• **How to complete this task**
Print every line of the data word for word.

═════ Dataset excerpt

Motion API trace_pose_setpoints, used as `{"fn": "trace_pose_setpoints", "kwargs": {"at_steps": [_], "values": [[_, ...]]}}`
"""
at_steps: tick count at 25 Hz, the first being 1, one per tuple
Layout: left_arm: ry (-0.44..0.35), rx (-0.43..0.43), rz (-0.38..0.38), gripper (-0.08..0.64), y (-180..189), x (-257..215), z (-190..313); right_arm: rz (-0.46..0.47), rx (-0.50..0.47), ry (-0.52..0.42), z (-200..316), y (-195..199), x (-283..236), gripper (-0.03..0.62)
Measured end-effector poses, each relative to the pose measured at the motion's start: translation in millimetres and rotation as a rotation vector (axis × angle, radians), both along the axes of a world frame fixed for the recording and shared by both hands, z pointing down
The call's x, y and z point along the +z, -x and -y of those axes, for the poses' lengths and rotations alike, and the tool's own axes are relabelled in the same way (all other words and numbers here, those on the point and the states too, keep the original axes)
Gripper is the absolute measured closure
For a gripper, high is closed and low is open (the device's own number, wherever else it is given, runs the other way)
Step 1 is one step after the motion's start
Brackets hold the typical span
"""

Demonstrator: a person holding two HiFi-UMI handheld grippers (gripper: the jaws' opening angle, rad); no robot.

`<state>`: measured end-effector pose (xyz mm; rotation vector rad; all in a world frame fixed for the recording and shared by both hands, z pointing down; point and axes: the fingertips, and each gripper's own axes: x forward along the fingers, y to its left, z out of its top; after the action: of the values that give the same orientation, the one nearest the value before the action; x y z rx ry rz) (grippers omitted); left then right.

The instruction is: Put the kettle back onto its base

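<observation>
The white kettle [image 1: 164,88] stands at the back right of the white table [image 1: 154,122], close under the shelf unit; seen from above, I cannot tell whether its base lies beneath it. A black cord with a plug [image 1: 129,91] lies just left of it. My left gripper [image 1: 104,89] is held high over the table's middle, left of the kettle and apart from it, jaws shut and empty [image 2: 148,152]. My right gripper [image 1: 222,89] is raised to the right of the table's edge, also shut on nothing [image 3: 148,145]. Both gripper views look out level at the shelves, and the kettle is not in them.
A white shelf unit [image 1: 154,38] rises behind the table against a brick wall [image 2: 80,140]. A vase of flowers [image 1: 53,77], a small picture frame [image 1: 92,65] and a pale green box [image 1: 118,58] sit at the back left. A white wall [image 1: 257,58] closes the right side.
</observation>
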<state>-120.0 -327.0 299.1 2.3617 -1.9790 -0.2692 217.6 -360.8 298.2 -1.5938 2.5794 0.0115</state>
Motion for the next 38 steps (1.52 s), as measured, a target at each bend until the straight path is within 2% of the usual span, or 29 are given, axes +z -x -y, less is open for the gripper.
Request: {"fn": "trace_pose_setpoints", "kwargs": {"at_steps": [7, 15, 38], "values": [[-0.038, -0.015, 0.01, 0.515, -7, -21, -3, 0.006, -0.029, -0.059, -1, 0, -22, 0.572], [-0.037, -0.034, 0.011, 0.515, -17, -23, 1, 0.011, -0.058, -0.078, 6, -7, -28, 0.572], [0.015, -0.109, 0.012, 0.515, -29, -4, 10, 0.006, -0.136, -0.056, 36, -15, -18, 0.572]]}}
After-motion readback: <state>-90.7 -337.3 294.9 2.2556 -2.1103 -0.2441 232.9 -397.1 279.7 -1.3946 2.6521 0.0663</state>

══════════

• **Solution to this problem**
Motion API trace_pose_setpoints, used as `{"fn": "trace_pose_setpoints", "kwargs": {"at_steps": [_], "values": [[_, ...]]}}`
"""
at_steps: tick count at 25 Hz, the first being 1, one per tuple
Layout: left_arm: ry (-0.44..0.35), rx (-0.43..0.43), rz (-0.38..0.38), gripper (-0.08..0.64), y (-180..189), x (-257..215), z (-190..313); right_arm: rz (-0.46..0.47), rx (-0.50..0.47), ry (-0.52..0.42), z (-200..316), y (-195..199), x (-283..236), gripper (-0.03..0.62)
Measured end-effector poses, each relative to the pose measured at the motion's start: translation in millimetres and rotation as a rotation vector (axis × angle, radians), both along the axes of a world frame fixed for the recording and shared by both hands, z pointing down
The call's x, y and z point along the +z, -x and -y of those axes, for the poses' lengths and rotations alike, and the tool's own axes are relabelled in the same way (all other words and numbers here, those on the point and the states too, keep the original axes)
Gripper is the absolute measured closure
For a gripper, high is closed and low is open (the device's own number, wherever else it is given, runs the other way)
Step 1 is one step after the motion's start
Brackets hold the typical span
"""

Demonstrator: a person holding two HiFi-UMI handheld grippers (gripper: the jaws' opening angle, rad); no robot.

`<state>`: measured end-effector pose (xyz mm; rotation vector rad; all in a world frame fixed for the recording and shared by both hands, z pointing down; point and axes: the fingertips, and each gripper's own axes: x forward along the fingers, y to its left, z out of its top; after the action: of the values that give the same orientation, the one nearest the value before the action; x y z rx ry rz) (grippers omitted); left then right.

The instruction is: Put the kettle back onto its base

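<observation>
The white kettle [image 1: 164,88] stands at the back right of the white table [image 1: 154,122], close under the shelf unit; seen from above, I cannot tell whether its base lies beneath it. A black cord with a plug [image 1: 129,91] lies just left of it. My left gripper [image 1: 104,89] is held high over the table's middle, left of the kettle and apart from it, jaws shut and empty [image 2: 148,152]. My right gripper [image 1: 222,89] is raised to the right of the table's edge, also shut on nothing [image 3: 148,145]. Both gripper views look out level at the shelves, and the kettle is not in them.
A white shelf unit [image 1: 154,38] rises behind the table against a brick wall [image 2: 80,140]. A vase of flowers [image 1: 53,77], a small picture frame [image 1: 92,65] and a pale green box [image 1: 118,58] sit at the back left. A white wall [image 1: 257,58] closes the right side.
</observation>
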<state>-120.0 -327.0 299.1 2.3617 -1.9790 -0.2692 217.6 -360.8 298.2 -1.5938 2.5794 0.0115</state>
Motion for the next 38 steps (1.52 s), as measured, a target at each bend until the straight path is within 2% of the usual span, or 29 are given, axes +z -x -y, less is open for the gripper.
Request: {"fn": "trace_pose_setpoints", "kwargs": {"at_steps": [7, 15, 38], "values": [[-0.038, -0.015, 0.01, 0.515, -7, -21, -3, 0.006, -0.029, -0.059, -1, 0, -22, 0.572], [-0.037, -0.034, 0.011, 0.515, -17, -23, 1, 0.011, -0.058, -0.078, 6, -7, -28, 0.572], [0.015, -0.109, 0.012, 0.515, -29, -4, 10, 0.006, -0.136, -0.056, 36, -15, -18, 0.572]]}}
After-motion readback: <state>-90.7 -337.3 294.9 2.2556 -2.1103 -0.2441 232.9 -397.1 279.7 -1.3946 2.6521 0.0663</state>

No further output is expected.